Research output: Chapter in Book/Report/Conference proceedingConference contributionpeer-review

1 Scopus citations

Abstract

The ability to detect and localize dynamic obstacles within a robot's surroundings while navigating low-light environments is crucial for ensuring robot safety and the continuity of its mission. Event cameras excel in capturing motion within scenes clearly without motion blur, due to their asynchronous nature. These sensors are distinguished by their ability to trigger events with microsecond temporal resolution, possess a high dynamic range, and achieve low latency. In this work, we introduce a framework for a drone equipped with an event camera, named E-DoRL. This framework is specifically designed to address the challenge of detecting and localizing dynamic obstacles that are not previously known, ensuring safe navigation. E-DoRL processes raw event streams to estimate the relative position between a moving robot and dynamic obstacles. It employs a Graph Transformer Neural Network (GTNN) to extract spatiotemporal correlations from event streams, identifying active event pixels of moving objects without prior knowledge of scene topology or camera motion.

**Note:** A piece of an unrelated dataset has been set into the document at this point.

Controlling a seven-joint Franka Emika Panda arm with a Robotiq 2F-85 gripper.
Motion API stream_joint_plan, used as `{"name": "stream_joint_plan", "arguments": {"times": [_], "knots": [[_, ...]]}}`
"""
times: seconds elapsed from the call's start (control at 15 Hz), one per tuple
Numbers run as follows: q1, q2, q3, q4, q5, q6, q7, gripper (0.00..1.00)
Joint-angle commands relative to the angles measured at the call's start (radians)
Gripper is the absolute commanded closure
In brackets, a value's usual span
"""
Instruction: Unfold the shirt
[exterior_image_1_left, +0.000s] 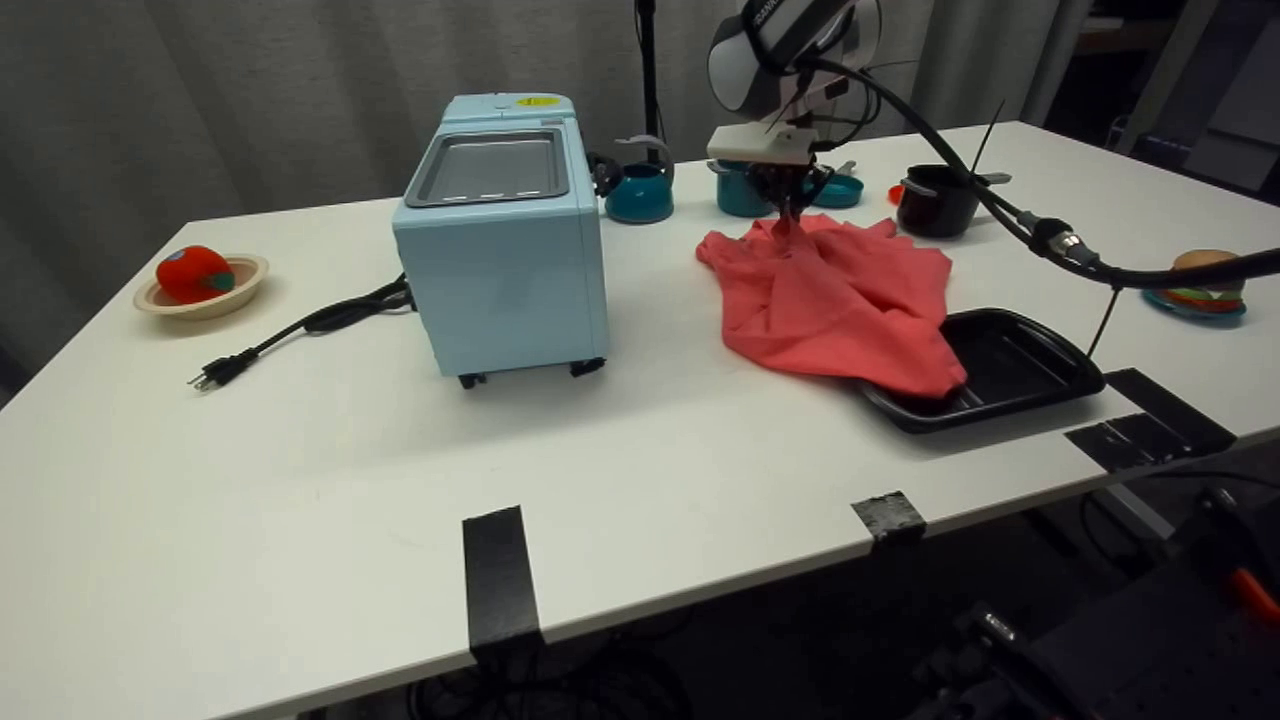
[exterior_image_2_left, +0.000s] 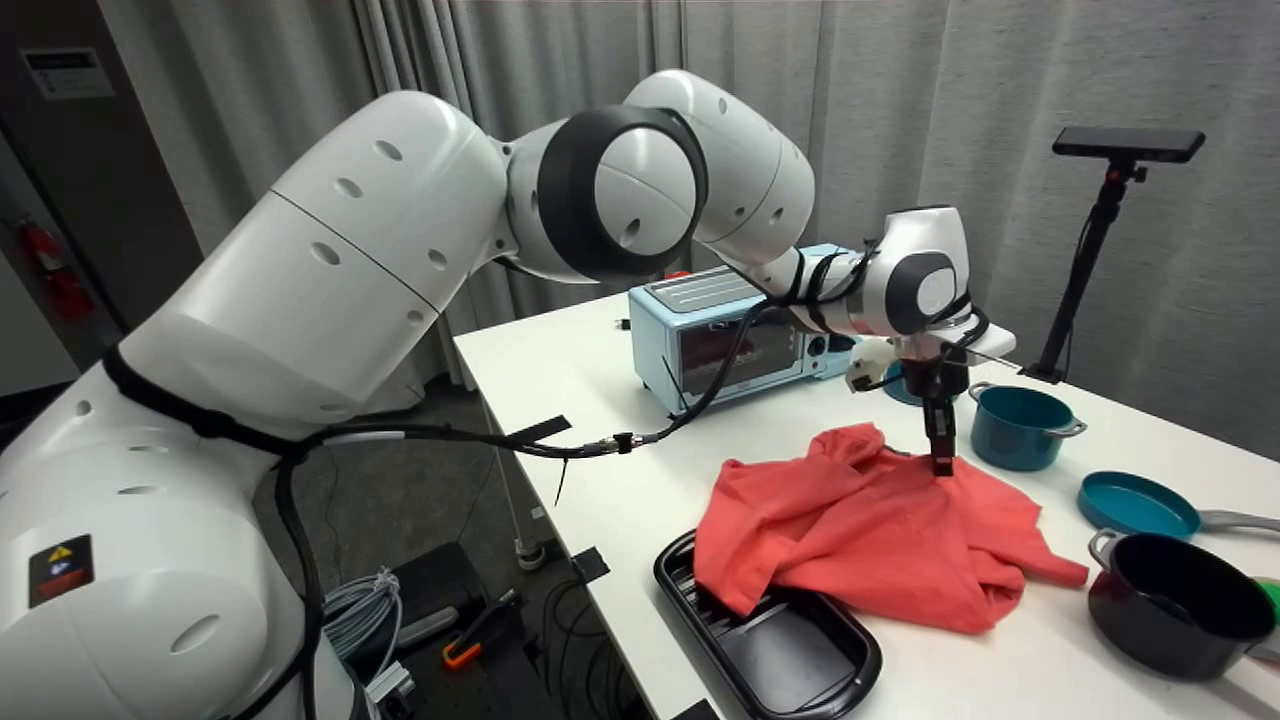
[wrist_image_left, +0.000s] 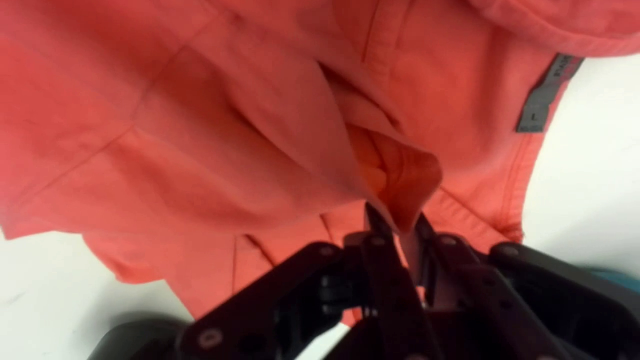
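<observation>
Well apart from the tray (exterior_image_2_left: 797, 655), the end effector (wrist_image_left: 398, 225) is pinching the shirt (exterior_image_1_left: 838, 300). Because the shirt is overlapping the tray, a pull could soon be dragging both.

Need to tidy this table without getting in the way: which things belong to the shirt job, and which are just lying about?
Part of the job:
coral shirt
pincer, pinching it

Just lying about:
black tray, partly under the shirt
toaster oven
teal kettle
teal pot
teal pan
black pot
burger
bowl
tomato-like thing
</observation>
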Motion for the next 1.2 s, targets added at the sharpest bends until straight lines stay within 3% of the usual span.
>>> {"name": "stream_joint_plan", "arguments": {"times": [0.0, 0.47, 0.8, 1.13], "knots": [[0.001, -0.088, 0.001, -0.104, -0.012, 0.007, 0.002, 1.0], [-0.012, -0.377, -0.005, -0.434, -0.05, -0.034, -0.116, 0.99], [-0.029, -0.605, -0.042, -0.666, -0.199, -0.096, -0.205, 0.99], [-0.093, -0.812, -0.057, -0.896, -0.406, -0.162, -0.283, 0.99]]}}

Based on these identifications, E-DoRL is designed to determine the relative position of moving obstacles with respect to a dynamic unmanned aerial vehicle (UAV). E-DoRL outperformed state-of-the-art frame-based object tracking algorithms in good light scenarios (100 lux), by achieving 59.7% and 25.9% reduction in the mean absolute error (MAE) associated with the X and Y estimates, respectively. Additionally, when tested under much lower light illuminance (0.8 lux), E-DoRL consistently maintained its performance without any degradation, as opposed to image-based techniques that are highly sensitive to lighting conditions.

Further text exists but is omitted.